Los Hijos del Fuego Roto los condujeron a través de un pasaje hundido, donde las paredes estaban cubiertas por frescos apenas visibles: batallas sin héroes, custodios cayendo bajo manos humanas, llamas apagadas y luego encendidas de nuevo. Asha sintió que las imágenes se movían, solo con mirarlas.
Descendieron hasta una cámara circular donde la piedra vibraba con una energía subterránea. Allí, otros los esperaban: hombres y mujeres de todas las edades, con marcas similares a las de la anciana. Algunos jóvenes, otros tan viejos que parecían esculpidos por el tiempo. Todos los ojos se posaron en ella. No con devoción, sino con expectativa. Como si esperaran ser desmentidos.

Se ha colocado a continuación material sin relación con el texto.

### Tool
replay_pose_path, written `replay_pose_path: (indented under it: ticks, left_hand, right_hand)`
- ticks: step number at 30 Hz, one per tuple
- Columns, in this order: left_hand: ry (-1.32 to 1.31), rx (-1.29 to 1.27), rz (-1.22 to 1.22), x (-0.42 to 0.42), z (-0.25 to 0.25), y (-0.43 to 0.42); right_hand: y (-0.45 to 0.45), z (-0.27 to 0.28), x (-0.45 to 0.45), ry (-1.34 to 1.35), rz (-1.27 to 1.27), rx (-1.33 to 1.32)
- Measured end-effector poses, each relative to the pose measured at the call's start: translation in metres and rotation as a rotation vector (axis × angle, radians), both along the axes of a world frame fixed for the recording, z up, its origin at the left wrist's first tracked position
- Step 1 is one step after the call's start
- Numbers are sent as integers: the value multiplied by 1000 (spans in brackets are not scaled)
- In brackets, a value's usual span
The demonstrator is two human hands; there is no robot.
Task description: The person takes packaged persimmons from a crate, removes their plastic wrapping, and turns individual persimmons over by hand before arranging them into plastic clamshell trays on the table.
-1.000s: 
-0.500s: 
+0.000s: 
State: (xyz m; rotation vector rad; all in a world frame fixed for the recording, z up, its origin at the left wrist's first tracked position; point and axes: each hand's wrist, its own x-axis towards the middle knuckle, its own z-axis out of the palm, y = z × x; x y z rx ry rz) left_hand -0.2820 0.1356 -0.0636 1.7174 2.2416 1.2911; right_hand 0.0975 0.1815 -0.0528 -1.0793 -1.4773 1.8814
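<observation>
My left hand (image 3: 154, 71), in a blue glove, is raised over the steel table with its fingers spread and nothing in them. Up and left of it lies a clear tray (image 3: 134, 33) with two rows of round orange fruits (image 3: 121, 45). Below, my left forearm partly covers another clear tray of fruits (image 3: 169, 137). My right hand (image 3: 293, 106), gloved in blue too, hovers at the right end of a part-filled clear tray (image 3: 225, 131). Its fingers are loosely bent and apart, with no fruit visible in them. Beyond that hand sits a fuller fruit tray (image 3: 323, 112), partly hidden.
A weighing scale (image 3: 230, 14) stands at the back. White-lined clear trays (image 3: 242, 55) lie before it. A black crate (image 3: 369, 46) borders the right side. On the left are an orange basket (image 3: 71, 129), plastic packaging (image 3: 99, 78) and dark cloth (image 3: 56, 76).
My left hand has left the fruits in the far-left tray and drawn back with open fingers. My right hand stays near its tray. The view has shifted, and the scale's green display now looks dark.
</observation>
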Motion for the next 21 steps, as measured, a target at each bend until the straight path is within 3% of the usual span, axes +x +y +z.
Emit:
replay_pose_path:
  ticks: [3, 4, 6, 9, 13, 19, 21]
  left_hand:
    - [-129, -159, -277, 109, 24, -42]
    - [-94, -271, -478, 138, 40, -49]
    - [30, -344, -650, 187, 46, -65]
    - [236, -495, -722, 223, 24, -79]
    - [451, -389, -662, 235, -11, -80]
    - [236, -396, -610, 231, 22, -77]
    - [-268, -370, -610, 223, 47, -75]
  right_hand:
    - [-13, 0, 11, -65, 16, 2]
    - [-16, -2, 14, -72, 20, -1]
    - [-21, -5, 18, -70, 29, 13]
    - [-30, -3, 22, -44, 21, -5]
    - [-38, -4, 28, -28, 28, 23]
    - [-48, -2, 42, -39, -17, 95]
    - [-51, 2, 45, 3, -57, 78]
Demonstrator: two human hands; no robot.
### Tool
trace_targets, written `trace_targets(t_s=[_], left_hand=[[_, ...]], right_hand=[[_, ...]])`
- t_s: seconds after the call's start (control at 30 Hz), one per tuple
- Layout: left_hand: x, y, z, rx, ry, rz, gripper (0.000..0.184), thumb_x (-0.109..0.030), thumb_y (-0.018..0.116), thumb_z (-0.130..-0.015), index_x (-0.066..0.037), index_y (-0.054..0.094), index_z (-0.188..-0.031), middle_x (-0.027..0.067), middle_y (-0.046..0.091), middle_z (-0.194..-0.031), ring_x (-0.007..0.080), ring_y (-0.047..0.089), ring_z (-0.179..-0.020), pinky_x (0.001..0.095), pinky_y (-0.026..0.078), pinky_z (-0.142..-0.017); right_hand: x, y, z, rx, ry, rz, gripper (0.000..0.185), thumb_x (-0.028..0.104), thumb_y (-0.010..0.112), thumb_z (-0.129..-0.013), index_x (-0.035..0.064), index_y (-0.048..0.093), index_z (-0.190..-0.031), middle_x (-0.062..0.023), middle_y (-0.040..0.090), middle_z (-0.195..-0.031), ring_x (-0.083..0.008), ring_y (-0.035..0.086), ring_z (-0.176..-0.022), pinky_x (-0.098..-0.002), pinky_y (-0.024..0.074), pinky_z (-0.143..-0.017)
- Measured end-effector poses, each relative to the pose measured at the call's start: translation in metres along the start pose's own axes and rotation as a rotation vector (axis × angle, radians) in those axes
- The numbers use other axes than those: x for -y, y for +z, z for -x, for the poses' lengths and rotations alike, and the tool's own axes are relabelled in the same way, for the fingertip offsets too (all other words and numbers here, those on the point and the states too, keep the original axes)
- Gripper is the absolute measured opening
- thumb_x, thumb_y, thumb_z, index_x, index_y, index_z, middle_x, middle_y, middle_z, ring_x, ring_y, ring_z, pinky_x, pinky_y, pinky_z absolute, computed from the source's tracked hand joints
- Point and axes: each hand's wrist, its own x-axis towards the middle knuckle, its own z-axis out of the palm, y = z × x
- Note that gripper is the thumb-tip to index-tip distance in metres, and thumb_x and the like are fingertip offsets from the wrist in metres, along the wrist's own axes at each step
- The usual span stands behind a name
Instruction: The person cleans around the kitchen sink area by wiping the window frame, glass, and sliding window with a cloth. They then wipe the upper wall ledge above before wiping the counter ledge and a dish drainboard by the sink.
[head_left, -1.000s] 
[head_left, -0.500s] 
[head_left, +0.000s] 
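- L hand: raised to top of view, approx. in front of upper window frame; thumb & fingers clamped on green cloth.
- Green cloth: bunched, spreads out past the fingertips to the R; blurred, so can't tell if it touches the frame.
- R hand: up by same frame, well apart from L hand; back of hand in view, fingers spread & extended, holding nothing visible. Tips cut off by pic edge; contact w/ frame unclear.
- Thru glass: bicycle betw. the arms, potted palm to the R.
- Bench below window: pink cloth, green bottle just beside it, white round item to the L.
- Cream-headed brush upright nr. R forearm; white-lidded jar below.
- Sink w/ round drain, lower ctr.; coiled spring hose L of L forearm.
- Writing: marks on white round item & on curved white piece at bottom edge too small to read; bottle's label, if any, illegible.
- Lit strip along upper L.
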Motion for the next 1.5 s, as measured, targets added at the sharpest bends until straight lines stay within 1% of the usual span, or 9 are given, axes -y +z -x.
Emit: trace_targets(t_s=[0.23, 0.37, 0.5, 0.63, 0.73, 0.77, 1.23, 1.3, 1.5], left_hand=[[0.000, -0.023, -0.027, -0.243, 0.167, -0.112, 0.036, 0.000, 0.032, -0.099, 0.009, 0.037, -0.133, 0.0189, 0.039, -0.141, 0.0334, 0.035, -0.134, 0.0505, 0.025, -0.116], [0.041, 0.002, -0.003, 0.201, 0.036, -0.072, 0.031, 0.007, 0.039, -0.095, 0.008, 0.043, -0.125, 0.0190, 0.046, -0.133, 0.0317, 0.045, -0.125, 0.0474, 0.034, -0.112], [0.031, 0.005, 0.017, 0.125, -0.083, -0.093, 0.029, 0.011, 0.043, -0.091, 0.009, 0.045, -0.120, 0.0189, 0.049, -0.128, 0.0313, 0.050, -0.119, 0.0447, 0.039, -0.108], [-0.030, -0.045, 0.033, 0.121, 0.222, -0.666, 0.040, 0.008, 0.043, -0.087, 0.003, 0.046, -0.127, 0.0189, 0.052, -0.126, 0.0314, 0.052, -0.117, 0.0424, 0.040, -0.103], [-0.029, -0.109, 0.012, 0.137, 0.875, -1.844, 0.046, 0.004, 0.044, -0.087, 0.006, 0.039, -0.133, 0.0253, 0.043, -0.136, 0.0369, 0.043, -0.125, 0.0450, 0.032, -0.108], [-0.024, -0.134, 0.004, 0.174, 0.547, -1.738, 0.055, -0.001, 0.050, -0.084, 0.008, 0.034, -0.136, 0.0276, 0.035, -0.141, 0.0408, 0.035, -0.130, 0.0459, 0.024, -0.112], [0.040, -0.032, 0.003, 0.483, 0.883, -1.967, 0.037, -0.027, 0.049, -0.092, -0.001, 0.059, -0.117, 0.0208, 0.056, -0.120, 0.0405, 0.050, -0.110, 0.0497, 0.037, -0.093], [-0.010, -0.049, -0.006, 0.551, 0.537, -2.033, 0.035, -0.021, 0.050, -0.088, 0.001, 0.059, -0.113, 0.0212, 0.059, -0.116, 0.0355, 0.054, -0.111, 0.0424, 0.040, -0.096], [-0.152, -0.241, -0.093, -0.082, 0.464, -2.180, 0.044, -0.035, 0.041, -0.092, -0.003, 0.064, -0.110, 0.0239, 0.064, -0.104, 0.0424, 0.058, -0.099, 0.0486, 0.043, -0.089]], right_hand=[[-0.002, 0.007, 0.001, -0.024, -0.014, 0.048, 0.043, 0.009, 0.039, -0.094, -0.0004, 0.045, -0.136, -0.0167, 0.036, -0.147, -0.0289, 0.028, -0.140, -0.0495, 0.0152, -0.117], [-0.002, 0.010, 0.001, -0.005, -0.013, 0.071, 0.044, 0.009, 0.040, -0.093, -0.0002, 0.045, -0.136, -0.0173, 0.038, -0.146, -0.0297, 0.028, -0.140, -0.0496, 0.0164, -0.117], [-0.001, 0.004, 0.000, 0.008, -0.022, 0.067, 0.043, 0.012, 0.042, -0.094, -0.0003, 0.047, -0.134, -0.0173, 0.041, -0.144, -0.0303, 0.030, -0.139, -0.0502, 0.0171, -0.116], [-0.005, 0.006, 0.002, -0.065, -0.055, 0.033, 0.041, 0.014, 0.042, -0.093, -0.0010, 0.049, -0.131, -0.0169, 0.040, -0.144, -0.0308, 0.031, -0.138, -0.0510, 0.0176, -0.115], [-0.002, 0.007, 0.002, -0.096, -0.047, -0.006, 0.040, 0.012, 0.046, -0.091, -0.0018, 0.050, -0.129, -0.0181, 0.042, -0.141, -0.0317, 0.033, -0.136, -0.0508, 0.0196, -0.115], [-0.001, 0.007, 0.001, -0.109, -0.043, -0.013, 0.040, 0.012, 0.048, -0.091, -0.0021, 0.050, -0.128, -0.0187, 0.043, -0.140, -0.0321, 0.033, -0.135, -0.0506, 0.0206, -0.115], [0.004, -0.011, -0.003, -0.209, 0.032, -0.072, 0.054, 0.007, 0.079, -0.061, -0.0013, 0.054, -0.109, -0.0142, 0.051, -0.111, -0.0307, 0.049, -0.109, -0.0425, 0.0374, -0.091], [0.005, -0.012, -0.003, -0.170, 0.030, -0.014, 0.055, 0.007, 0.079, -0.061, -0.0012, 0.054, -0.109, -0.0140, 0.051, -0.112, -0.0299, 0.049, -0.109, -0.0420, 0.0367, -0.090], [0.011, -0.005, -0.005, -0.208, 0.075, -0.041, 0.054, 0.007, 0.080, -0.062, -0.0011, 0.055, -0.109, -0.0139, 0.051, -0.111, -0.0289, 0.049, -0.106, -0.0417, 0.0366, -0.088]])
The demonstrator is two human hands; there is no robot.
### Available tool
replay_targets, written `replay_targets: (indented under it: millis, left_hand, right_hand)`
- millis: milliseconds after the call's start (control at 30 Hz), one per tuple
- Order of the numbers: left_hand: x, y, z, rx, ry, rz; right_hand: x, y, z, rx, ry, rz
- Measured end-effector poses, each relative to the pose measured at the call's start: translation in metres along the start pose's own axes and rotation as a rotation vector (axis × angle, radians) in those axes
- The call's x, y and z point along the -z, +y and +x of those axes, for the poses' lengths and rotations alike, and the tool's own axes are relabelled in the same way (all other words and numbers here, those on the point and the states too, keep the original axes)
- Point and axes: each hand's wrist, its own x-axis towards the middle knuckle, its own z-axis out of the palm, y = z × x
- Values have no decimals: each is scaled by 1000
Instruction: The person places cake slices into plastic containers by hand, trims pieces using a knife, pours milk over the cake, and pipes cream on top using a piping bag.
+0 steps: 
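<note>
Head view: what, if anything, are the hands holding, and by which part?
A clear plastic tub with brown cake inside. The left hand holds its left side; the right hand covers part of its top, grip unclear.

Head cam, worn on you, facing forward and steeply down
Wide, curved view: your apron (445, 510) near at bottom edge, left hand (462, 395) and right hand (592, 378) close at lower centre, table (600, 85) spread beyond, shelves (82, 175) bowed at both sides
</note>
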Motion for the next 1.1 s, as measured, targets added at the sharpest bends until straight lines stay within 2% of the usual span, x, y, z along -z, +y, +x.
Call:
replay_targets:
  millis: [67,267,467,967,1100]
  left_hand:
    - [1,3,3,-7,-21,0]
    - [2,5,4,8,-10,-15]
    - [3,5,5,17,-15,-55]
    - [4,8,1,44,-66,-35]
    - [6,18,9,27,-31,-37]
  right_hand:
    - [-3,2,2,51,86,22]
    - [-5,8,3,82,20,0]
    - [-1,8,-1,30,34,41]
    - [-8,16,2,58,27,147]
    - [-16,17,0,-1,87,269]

-Aquí aprenderás a resistir la fusión -dijo la mujer-. A sostener sin volverte. A recordar sin desaparecer. Pero debes renunciar a algo primero.
-¿Qué cosa? -preguntó Asha, aunque ya temía la respuesta.
-A parte de tus emociones -dijo la mujer-. Las cenizas responden al sentir. Si sientes demasiado... te arrastran. Si no sientes nada... te ignoran. Debes hallar el equilibrio. Y eso solo se logra perdiendo algo real.
Asha tragó saliva. Pensó en su madre. En las voces en la ceniza. En el momento en que tocó el Corazón por primera vez. Todo eso había sido guiado por la emoción. ¿Quién era sin eso?
-Tendrás que elegir -continuó la anciana-. Una memoria para sellar. Una emoción para silenciar. Solo entonces podrás comenzar.
Kael intentó incorporarse, pero su cuerpo no respondió. Cayó de rodillas, y Asha corrió a sostenerlo. Su piel ya estaba fría. Como piedra. Como estatua viva.
-Kael... -susurró.
Él alzó la mirada. Le costaba hablar.
-No dejes... que me apague... sin ti.
La anciana los observó en silencio. Luego asintió, como si algo quedara claro.
-El corazón de obsidiana también tiene un precio. Pero aún hay tiempo. Si ella elige bien.
Asha cerró los ojos. Sintió el pulso del fragmento. Sintió la red. Sintió que el fuego no quería ser arma. Quería ser lenguaje. Y ella... debía aprender a hablarlo.
-Estoy lista -dijo.
Y la sala se llenó de un calor profundo, como si las montañas mismas respiraran por primera vez en siglos. La revolución no se alzaría con gritos. Comenzaría con cenizas susurrantes. Otra vez.